问题
Look at this simple code:
struct Point {
int x;
int y;
};
void something(int *);
int main() {
Point p{1, 2};
something(&p.x);
return p.y;
}
I expect, that main's return value can be optimized to return 2;, as something doesn't have access to p.y, it only gets a pointer to p.x.
But, none of the major compilers optimize the return value of main to 2. Godbolt.
Is there something in the standard, which allows something to modify p.y, if we only give access to p.x? If yes, does this depend on whether Point has standard layout?

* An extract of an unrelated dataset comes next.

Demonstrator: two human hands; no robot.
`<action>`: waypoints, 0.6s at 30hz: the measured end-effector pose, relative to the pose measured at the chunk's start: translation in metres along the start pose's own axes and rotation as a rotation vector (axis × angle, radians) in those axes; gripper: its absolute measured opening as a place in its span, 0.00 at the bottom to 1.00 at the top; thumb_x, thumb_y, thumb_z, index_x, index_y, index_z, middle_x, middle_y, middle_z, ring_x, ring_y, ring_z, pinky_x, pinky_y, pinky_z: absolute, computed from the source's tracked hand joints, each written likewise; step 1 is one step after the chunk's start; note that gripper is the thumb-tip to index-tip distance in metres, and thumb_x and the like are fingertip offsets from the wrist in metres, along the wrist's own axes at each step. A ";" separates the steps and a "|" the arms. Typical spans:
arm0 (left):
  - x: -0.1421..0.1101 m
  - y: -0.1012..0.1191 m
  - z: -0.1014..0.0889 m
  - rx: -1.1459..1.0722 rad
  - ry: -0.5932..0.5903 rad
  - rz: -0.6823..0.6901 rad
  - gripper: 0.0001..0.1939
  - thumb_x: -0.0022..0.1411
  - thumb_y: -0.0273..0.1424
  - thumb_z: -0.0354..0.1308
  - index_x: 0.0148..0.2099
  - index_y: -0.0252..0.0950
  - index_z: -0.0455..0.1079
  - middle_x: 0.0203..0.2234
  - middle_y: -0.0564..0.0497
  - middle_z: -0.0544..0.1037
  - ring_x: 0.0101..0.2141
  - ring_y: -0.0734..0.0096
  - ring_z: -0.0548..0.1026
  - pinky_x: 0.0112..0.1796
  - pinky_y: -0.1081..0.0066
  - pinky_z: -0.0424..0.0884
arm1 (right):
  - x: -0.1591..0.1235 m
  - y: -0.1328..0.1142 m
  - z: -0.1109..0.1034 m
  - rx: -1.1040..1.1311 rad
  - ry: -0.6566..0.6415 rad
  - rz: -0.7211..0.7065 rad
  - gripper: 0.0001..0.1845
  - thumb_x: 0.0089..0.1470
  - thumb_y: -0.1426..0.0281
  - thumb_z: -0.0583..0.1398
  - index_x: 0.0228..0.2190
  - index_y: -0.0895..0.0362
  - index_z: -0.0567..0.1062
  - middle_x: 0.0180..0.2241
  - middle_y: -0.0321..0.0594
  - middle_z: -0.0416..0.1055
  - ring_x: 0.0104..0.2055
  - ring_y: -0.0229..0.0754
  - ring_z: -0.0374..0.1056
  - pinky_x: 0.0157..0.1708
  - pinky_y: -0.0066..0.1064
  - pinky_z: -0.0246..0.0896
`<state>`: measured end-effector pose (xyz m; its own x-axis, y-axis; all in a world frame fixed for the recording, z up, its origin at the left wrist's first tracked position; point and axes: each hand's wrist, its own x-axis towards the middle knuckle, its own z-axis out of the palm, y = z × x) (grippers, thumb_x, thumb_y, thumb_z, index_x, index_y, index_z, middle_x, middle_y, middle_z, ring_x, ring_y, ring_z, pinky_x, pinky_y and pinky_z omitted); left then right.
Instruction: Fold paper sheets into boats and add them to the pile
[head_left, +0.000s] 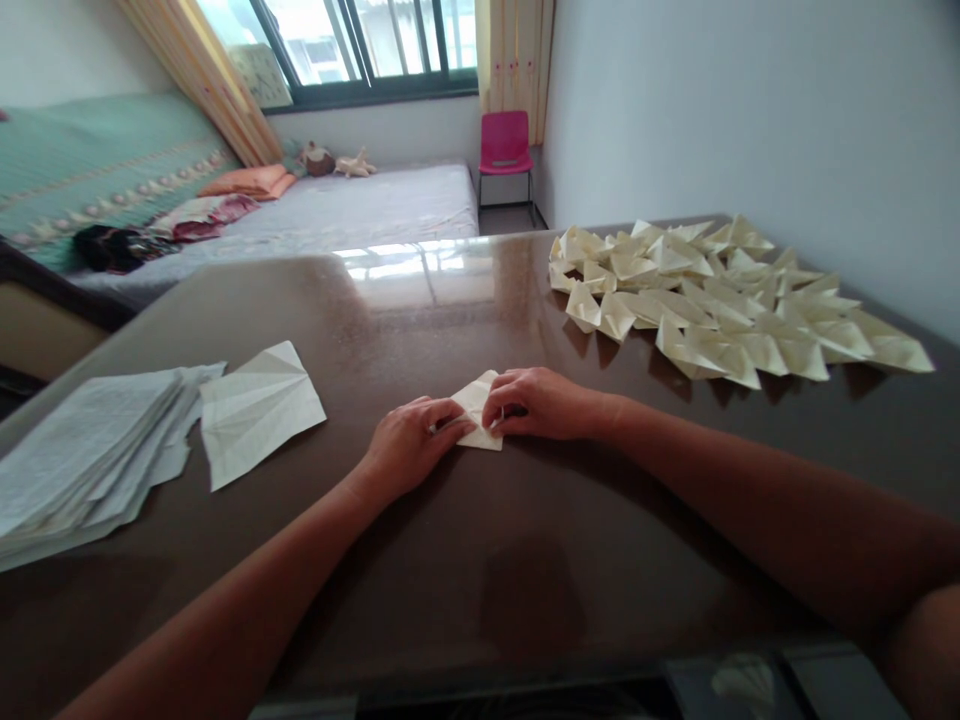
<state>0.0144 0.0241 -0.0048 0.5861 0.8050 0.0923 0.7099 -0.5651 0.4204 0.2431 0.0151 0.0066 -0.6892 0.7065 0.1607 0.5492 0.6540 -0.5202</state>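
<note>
A small folded piece of cream paper lies on the brown table in front of me. My left hand pinches its left side between thumb and fingers. From the other side my right hand grips the paper with curled fingers, its fingertips near the middle. Parts of the paper are hidden under both hands. To the left rests a creased, unfolded sheet, with a stack of papers beside it.
Many folded cream paper shapes cover the table's far right, near the white wall. Beyond the glossy brown table stand a bed and a pink chair below the window.
</note>
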 end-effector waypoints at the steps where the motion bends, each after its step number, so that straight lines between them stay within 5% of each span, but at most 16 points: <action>1: 0.000 0.001 0.000 0.005 -0.001 0.006 0.16 0.64 0.43 0.50 0.34 0.39 0.73 0.27 0.54 0.72 0.26 0.75 0.69 0.29 0.75 0.62 | 0.000 0.001 0.000 0.001 0.004 -0.005 0.04 0.54 0.71 0.62 0.33 0.56 0.78 0.34 0.37 0.74 0.36 0.37 0.68 0.38 0.26 0.59; 18: 0.003 0.003 0.002 0.044 0.007 0.014 0.16 0.67 0.42 0.47 0.37 0.41 0.72 0.31 0.55 0.73 0.29 0.75 0.69 0.31 0.75 0.60 | 0.000 0.003 0.003 0.017 0.011 -0.001 0.03 0.53 0.70 0.61 0.31 0.56 0.76 0.33 0.36 0.73 0.35 0.37 0.67 0.36 0.26 0.56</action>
<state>0.0193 0.0245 -0.0053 0.5937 0.7979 0.1046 0.7181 -0.5840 0.3786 0.2428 0.0161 0.0025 -0.6843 0.7091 0.1701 0.5404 0.6497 -0.5346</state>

What if I use something(&p.y);, and return p.x; instead?
回答1:
This is perfectly well-defined:
void something(int *x) {
reinterpret_cast<Point*>(x)->y = 42;
}
The Point object (p) and its x member are pointer-interconvertible, from [basic.compound]:
Two objects a and b are pointer-interconvertible if:
- [...]
- one is a standard-layout class object and the other is the first non-static data member of that object, or, if the object has no non-static data members, any base class subobject of that object ([class.mem]), or:
- [...]
If two objects are pointer-interconvertible, then they have the same address, and it is possible to obtain a pointer to one from a pointer to the other via a
reinterpret_cast.
That reinterpret_cast<Point*>(x) is valid and does end up with a pointer that points to p. Hence, modifying it directly is fine. As you can see, the standard-layout part and the first non-static data member part are significant.
Although it's not like the compilers in question optimize out the extra load if you pass a pointer to p.y in and return p.x instead.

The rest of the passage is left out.